I raised my fist as if to knock, but my fist never made contact with the door; it hung there in mid-air as I contemplated turning back. No, I thought firmly and rapped on the door three times.

"Coming!" someone yelled from inside. I heard a loud bang and a clatter, followed by a deep curse before the door was wrenched open.

"Uh… surprise?" I said unsurely.

"Bella!" Emmett cried, "You came! Could have given us a bit of notice, though… we're right in the middle of spring cleaning…"

"We?" a female called from within, "I am doing the spring cleaning Emmett." Suddenly, a stunning woman appeared at his side, rubber gloves covering her hands. She had beautiful long blonde hair that fell to her waist like a golden waterfall and blue eyes that seemed to smile all by themselves.

"You must be Bella." A smile lit up her face as well and she reached out and shook my hand.

"And you must be Rosalie. It's lovely to finally meet you. I'm so sorry that I couldn't make the wedding…"

"Don't worry about it." Rosalie rolled her eyes, "We can see you now."

"Uh… yeah… about that …" I started, but Rosalie cut me off.

"Let's discuss this inside. Come on in." She opened the door wider and let me in.

"Well, yeah, I was wondering if I could sleep on your couch for a few nights. I was going to move into the flat down the road but it's sold now…"

"Of course you can!" Rosalie exclaimed, "You can sleep in the spare room."

"Are you sure?" I bit my lip.

"Bella, we're not going to kick you out, are we?" Rosalie rolled her eyes and I could tell that I'd get on well with her.

"Aren't we?" Emmett joked and dodged Rose's playful slap.

"It's this way," Rose told me and led the way down the corridor. There were several cardboard boxes stacked on top of one another and one had apparently toppled to the floor and its contents (saucepans and other kitchen utensils) and I briefly wondered if that was the bang I had heard from the outside.

"Here. You'll be the first person to stay in this room," Rosalie informed me proudly.

"Thanks so much. How can I ever repay you?" I dropped my bags on the floor and turned to smile at Rose.

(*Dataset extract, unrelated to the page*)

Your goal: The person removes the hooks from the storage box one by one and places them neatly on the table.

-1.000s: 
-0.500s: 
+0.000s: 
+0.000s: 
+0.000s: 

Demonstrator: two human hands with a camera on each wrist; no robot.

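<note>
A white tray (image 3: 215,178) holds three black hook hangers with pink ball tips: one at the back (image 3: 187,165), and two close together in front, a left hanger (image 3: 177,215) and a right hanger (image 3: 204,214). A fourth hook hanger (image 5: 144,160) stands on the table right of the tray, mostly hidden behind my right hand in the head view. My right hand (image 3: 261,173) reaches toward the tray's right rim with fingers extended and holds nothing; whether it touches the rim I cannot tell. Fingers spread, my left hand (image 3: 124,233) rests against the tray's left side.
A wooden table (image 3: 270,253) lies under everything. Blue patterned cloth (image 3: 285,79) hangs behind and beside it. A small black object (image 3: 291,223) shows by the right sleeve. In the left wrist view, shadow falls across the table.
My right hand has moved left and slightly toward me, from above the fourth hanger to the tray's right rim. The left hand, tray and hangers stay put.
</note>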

"Don't even think about it," she threatened, "You are Emmett's cousin and this is what family do. I take it you still want that job in the restaurant?"

"Yes, but…"

"Well then, consider that our repayment. We need someone to take this job so badly."

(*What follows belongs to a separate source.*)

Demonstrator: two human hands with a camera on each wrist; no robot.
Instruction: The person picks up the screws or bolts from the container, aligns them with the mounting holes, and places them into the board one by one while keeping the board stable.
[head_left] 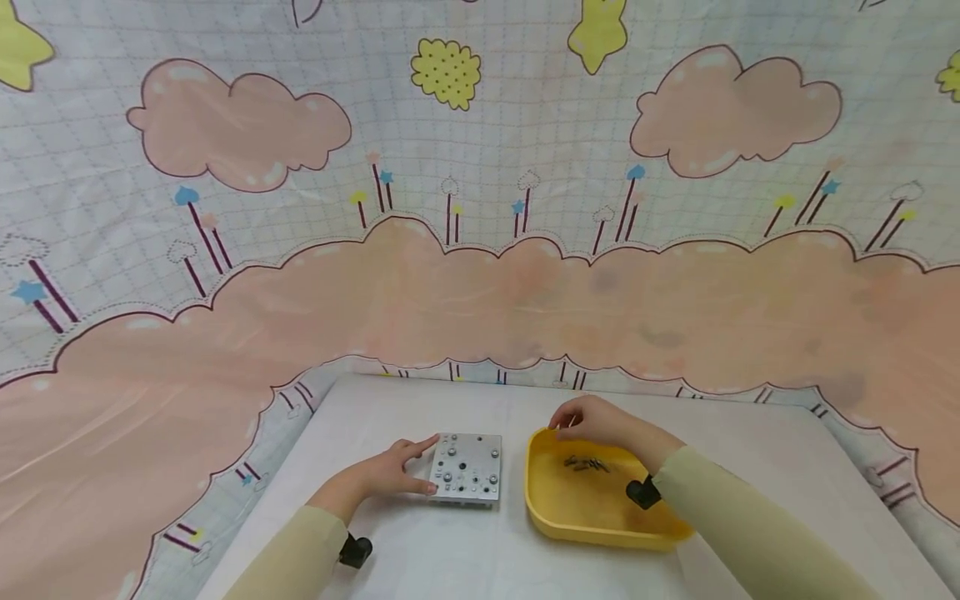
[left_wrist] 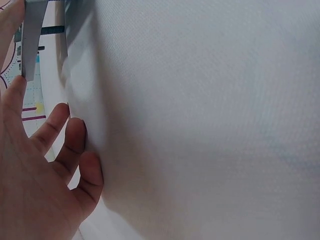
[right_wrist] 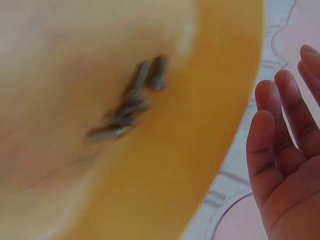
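1. Left hand (head_left: pixel 388 471) grasps the plate (head_left: pixel 469 467) by its left side — forefinger at the far corner, thumb at the near one.
2. Plate sits on the counter (head_left: pixel 420 550), left of the yellow tray (head_left: pixel 577 507) and near it; a threaded bolt (left_wrist: pixel 52 30) juts from its underside.
3. Right hand (head_left: pixel 591 418) is at the tray's far rim, fingers bent — whether it grasps anything, I cannot tell.
4. Screws (head_left: pixel 597 464) lie clustered in the tray.

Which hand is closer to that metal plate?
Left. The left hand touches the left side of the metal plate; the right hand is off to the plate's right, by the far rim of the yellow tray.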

"Well, at least let me bake you guys a cake for your troubles," I offered.

"Uh… sure. If you really want to…" Rose shrugged, "But really, Bella, it's no trouble having you stay here."

I stuck to my word and baked them a cake that evening. I loved baking; it sort of calmed me and I turned out to be pretty good at it too. Rose and Emmett adored the cake and it took a while to convince them that I hadn't smuggled it in from a cake shop somewhere. But, considering that there wasn't a bakers around here for miles, I won that argument.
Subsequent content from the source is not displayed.